**Assignment**
With the pictures left out, write out exactly the lines of the listing below that run from the line with "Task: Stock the" through the line with "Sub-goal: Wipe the".
+ + + + + + +
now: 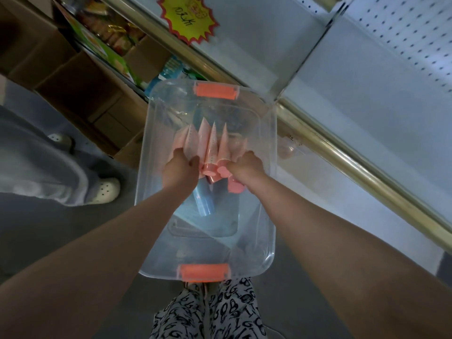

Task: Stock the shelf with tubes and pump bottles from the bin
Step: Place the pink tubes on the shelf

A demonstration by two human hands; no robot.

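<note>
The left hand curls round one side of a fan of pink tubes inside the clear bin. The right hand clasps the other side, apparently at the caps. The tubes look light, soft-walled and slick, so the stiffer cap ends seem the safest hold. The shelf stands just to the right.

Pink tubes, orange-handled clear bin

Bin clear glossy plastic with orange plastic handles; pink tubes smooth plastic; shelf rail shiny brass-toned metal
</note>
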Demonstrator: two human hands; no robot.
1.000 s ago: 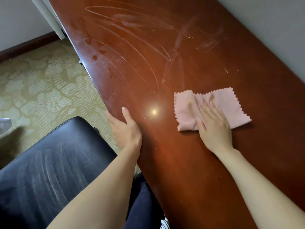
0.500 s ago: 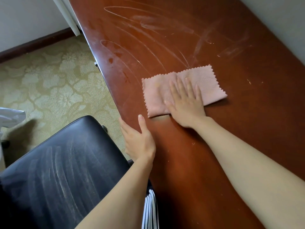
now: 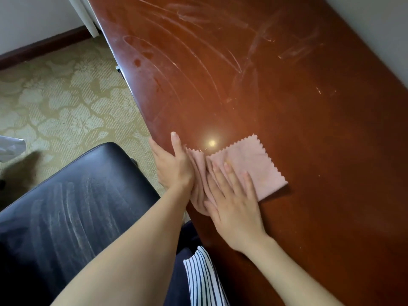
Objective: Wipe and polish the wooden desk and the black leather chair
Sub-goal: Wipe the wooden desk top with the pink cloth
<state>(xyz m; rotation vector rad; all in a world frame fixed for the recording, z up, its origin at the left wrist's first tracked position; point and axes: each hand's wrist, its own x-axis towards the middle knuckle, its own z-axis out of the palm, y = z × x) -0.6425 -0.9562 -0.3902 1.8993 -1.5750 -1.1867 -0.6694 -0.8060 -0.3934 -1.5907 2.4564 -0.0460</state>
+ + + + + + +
**Expected answer**
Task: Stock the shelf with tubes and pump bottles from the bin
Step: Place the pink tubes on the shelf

A demonstration by two human hands; no robot.

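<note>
The left hand curls round one side of a fan of pink tubes inside the clear bin. The right hand clasps the other side, apparently at the caps. The tubes look light, soft-walled and slick, so the stiffer cap ends seem the safest hold. The shelf stands just to the right.

Pink tubes, orange-handled clear bin

Bin clear glossy plastic with orange plastic handles; pink tubes smooth plastic; shelf rail shiny brass-toned metal
</note>
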Demonstrator: two human hands; no robot.
1.000 s ago: 
0.500 s ago: 
now: 
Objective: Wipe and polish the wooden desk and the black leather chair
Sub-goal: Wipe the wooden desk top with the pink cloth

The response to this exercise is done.